Lines in the data below that contain the word "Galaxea" are to be copied.

START Data in this exercise

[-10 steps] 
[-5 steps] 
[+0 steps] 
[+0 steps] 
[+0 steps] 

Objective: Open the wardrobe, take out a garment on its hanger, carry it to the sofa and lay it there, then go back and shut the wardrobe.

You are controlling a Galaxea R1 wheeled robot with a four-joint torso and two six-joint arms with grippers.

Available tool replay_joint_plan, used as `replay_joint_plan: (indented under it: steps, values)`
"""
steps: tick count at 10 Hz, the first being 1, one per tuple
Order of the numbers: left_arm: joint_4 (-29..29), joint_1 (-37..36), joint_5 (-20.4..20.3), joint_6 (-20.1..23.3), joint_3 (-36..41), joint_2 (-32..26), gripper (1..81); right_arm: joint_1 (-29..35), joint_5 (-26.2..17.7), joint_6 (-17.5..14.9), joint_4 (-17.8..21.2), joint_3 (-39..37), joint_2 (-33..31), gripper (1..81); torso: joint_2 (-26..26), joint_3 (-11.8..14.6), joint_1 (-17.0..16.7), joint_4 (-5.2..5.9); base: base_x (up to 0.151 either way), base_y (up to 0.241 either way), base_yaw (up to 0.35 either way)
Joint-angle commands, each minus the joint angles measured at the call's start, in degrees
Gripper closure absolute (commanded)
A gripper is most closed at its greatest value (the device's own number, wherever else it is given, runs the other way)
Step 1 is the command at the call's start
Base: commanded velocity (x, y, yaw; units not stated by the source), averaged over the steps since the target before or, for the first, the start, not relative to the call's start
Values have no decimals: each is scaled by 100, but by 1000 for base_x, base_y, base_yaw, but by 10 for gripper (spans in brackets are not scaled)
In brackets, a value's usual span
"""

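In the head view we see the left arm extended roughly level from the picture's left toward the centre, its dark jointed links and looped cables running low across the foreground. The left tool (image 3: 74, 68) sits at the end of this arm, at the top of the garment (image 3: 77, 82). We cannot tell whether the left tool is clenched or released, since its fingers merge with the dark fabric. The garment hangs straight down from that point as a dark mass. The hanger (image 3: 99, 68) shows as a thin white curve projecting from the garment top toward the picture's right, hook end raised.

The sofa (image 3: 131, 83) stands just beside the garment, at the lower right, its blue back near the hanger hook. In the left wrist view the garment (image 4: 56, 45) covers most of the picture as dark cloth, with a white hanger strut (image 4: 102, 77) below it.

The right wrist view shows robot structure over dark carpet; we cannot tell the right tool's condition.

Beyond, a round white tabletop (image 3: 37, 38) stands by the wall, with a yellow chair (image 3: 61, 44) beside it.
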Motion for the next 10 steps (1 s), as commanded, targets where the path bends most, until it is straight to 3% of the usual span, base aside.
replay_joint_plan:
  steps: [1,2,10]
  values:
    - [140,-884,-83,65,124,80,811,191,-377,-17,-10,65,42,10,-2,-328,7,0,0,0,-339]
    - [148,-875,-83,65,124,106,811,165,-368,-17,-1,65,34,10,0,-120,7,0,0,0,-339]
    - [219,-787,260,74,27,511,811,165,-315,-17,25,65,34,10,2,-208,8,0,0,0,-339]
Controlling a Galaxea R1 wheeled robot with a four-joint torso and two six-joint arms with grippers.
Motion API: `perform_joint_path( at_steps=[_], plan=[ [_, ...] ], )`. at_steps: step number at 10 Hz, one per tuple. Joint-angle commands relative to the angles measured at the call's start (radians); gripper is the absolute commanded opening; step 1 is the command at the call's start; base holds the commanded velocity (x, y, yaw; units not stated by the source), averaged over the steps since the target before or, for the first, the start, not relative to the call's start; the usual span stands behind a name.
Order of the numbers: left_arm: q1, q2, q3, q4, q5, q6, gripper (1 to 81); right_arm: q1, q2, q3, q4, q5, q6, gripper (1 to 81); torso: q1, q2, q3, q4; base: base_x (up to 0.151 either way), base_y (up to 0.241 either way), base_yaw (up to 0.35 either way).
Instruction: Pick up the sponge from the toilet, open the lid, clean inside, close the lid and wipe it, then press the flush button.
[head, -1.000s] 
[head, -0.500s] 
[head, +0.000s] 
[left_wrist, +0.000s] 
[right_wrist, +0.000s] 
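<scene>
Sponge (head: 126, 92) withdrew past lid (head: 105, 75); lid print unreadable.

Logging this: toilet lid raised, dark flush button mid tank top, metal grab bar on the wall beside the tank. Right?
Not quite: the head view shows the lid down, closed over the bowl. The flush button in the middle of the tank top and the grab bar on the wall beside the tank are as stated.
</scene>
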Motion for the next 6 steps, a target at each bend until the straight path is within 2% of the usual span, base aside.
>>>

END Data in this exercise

Written response:
You are controlling a Galaxea R1 wheeled robot with a four-joint torso and two six-joint arms with grippers.
Controlling a Galaxea R1 wheeled robot with a four-joint torso and two six-joint arms with grippers.

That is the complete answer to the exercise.